• Task directions
Restate word for word the line with "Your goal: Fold" and the rest of the listing after it, ending at the final line, and include nothing else.

• Given data
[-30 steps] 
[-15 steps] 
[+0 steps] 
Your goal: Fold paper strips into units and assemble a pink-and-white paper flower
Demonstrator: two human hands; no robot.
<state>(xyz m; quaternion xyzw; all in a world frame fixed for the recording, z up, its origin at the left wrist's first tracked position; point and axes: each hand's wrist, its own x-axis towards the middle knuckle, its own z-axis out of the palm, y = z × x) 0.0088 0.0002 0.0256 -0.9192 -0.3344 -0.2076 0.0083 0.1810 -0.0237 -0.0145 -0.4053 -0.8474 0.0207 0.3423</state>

• Output of the exercise
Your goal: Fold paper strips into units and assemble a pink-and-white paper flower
Demonstrator: two human hands; no robot.
<state>(xyz m; quaternion xyzw; all in a world frame fixed for the recording, z up, its origin at the left wrist's first tracked position; point and axes: each hand's wrist, its own x-axis towards the middle knuckle, its own z-axis out of the palm, y = z × x) 0.0088 0.0002 0.0256 -0.9192 -0.3344 -0.2076 0.0083 0.1810 -0.0237 -0.0145 -0.4053 -0.8474 0.0207 0.3423</state>

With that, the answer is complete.